> [TO DO]
An exact copy of every entry below is needed.

[Excerpts from a dataset]
--- START ---
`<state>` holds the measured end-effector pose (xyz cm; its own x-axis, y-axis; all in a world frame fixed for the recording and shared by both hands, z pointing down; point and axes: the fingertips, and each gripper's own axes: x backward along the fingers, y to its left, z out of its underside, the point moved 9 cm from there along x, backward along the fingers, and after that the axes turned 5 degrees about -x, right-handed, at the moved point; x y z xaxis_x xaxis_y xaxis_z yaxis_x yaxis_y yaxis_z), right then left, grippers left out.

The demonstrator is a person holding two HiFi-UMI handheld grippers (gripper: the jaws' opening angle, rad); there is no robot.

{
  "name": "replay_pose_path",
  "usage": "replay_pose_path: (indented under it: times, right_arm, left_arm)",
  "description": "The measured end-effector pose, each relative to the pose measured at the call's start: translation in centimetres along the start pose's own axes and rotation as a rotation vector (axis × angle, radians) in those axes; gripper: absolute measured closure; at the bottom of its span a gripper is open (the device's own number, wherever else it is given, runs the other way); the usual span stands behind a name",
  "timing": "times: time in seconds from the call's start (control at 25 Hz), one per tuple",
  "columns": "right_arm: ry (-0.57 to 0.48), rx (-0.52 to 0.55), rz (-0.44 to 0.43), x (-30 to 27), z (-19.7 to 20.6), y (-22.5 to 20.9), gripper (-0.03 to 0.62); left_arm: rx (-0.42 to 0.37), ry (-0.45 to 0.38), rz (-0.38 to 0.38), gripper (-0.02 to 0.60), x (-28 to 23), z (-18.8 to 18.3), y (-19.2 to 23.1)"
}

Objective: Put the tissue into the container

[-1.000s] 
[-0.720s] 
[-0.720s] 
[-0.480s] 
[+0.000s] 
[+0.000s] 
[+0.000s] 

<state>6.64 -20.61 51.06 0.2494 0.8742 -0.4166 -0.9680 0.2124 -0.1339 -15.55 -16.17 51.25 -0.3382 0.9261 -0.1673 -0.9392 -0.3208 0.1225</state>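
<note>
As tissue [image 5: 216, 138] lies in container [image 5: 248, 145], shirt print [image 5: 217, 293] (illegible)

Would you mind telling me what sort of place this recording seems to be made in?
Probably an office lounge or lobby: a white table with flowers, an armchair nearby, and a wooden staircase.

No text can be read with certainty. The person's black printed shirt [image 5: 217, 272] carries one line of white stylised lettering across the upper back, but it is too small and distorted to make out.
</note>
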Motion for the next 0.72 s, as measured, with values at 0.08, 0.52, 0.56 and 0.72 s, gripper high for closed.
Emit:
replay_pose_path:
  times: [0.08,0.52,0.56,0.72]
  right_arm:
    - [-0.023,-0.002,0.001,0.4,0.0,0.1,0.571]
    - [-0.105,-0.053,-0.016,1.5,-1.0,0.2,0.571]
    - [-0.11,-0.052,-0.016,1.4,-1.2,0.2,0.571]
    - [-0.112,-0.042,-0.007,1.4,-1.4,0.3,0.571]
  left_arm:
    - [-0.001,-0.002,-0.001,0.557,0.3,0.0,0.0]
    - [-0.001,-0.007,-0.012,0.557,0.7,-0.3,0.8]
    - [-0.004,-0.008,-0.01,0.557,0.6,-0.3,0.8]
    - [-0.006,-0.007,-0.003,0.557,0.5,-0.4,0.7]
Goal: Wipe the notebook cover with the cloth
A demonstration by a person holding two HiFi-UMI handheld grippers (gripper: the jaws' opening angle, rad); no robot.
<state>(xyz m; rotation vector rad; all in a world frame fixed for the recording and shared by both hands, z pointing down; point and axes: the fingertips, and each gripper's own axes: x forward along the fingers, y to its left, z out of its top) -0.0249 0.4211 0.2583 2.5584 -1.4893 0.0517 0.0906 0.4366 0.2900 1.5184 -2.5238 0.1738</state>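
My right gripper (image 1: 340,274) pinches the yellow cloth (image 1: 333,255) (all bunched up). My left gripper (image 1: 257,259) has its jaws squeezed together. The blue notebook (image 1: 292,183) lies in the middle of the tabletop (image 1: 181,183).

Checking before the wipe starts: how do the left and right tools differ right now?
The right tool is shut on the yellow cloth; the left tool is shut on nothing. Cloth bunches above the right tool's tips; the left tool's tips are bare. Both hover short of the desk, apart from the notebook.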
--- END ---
> [WRITTEN ANSWER]
`<state>` holds the measured end-effector pose (xyz cm; its own x-axis, y-axis; all in a world frame fixed for the recording and shared by both hands, z pointing down; point and axes: the fingertips, and each gripper's own axes: x backward along the fingers, y to its left, z out of its underside, the point moved 9 cm from there along x, backward along the fingers, and after that the axes turned 5 degrees about -x, right-handed, at the moved point; x y z xaxis_x xaxis_y xaxis_z yaxis_x yaxis_y yaxis_z), right then left, grippers left out.

The demonstrator is a person holding two HiFi-UMI handheld grippers (gripper: the jaws' opening angle, rad); there is no robot.

{
  "name": "replay_pose_path",
  "usage": "replay_pose_path: (indented under it: times, right_arm, left_arm)",
  "description": "The measured end-effector pose, each relative to the pose measured at the call's start: translation in centimetres along the start pose's own axes and rotation as a rotation vector (axis × angle, radians) in those axes; gripper: absolute measured closure; at the bottom of its span a gripper is open (the device's own number, wherever else it is given, runs the other way); the usual span stands behind a name",
  "timing": "times: time in seconds from the call's start (control at 25 Hz), one per tuple",
  "columns": "right_arm: ry (-0.57 to 0.48), rx (-0.52 to 0.55), rz (-0.44 to 0.43), x (-30 to 27), z (-19.7 to 20.6), y (-22.5 to 20.9), gripper (-0.03 to 0.62); left_arm: rx (-0.42 to 0.37), ry (-0.45 to 0.38), rz (-0.38 to 0.38), gripper (-0.02 to 0.60), x (-28 to 23), z (-18.8 to 18.3), y (-19.2 to 23.1)"
}

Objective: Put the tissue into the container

[-1.000s] 
[-0.720s] 
[-0.720s] 
[-0.480s] 
[+0.000s] 
[+0.000s] 
[+0.000s] 

<state>6.64 -20.61 51.06 0.2494 0.8742 -0.4166 -0.9680 0.2124 -0.1339 -15.55 -16.17 51.25 -0.3382 0.9261 -0.1673 -0.9392 -0.3208 0.1225</state>
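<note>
As tissue [image 5: 216, 138] lies in container [image 5: 248, 145], shirt print [image 5: 217, 293] (illegible)

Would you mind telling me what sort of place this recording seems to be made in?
Probably an office lounge or lobby: a white table with flowers, an armchair nearby, and a wooden staircase.

No text can be read with certainty. The person's black printed shirt [image 5: 217, 272] carries one line of white stylised lettering across the upper back, but it is too small and distorted to make out.
</note>
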Motion for the next 0.72 s, as measured, with values at 0.08, 0.52, 0.56 and 0.72 s, gripper high for closed.
Emit:
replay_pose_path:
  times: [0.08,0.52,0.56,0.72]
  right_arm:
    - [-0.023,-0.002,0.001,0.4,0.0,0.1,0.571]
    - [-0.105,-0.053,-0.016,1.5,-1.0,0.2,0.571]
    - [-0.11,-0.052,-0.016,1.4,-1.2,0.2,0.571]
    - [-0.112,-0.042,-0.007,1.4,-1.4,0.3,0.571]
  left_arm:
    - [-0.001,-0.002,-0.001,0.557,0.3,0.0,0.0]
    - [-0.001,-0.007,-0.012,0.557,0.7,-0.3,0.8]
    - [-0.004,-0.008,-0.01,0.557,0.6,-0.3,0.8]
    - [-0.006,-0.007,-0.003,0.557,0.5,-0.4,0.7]
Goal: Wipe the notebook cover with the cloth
A demonstration by a person holding two HiFi-UMI handheld grippers (gripper: the jaws' opening angle, rad); no robot.
<state>(xyz m; rotation vector rad; all in a world frame fixed for the recording and shared by both hands, z pointing down; point and axes: the fingertips, and each gripper's own axes: x forward along the fingers, y to its left, z out of its top) -0.0249 0.4211 0.2583 2.5584 -1.4893 0.0517 0.0906 0.4366 0.2900 1.5184 -2.5238 0.1738</state>
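My right gripper (image 1: 340,274) pinches the yellow cloth (image 1: 333,255) (all bunched up). My left gripper (image 1: 257,259) has its jaws squeezed together. The blue notebook (image 1: 292,183) lies in the middle of the tabletop (image 1: 181,183).

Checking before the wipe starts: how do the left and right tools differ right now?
The right tool is shut on the yellow cloth; the left tool is shut on nothing. Cloth bunches above the right tool's tips; the left tool's tips are bare. Both hover short of the desk, apart from the notebook.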

No other output is needed; the exercise is complete.